• [Work order]: Below are lines of data, and only some are wanted. Please repeat exactly those from the line that has "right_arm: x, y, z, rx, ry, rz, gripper" through the line that has "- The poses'".

• [Exercise data]:
========

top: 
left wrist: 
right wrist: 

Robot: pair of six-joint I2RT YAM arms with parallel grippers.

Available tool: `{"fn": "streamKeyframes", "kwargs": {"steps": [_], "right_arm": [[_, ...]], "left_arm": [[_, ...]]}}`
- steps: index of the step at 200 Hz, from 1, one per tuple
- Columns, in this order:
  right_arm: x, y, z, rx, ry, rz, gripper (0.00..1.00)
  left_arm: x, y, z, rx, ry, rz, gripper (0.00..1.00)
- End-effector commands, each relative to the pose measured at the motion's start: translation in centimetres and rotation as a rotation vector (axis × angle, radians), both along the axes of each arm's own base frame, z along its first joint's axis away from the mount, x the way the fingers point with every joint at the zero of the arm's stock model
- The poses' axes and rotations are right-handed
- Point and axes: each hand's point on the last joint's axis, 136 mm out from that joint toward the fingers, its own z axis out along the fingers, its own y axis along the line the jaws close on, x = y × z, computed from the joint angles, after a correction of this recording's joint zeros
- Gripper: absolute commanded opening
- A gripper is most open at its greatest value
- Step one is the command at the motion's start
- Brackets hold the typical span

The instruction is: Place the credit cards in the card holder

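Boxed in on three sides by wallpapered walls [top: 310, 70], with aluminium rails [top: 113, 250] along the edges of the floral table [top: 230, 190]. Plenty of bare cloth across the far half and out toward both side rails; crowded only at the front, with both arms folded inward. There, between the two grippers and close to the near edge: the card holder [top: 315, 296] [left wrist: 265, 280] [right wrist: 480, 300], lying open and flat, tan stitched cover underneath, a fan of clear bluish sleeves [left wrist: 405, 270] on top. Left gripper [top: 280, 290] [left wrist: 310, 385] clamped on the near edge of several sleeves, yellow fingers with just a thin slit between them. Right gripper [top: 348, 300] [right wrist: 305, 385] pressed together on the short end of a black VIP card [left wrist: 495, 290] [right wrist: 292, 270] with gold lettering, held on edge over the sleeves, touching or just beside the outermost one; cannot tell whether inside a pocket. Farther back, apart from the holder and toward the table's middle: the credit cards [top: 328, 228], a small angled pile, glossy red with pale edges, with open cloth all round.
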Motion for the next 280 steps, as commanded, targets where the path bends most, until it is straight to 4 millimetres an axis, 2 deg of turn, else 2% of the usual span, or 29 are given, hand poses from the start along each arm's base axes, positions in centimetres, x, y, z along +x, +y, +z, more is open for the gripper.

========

• [Response area]:
  right_arm: x, y, z, rx, ry, rz, gripper (0.00..1.00)
  left_arm: x, y, z, rx, ry, rz, gripper (0.00..1.00)
- End-effector commands, each relative to the pose measured at the motion's start: translation in centimetres and rotation as a rotation vector (axis × angle, radians), both along the axes of each arm's own base frame, z along its first joint's axis away from the mount, x the way the fingers point with every joint at the zero of the arm's stock model
- The poses' axes and rotations are right-handed

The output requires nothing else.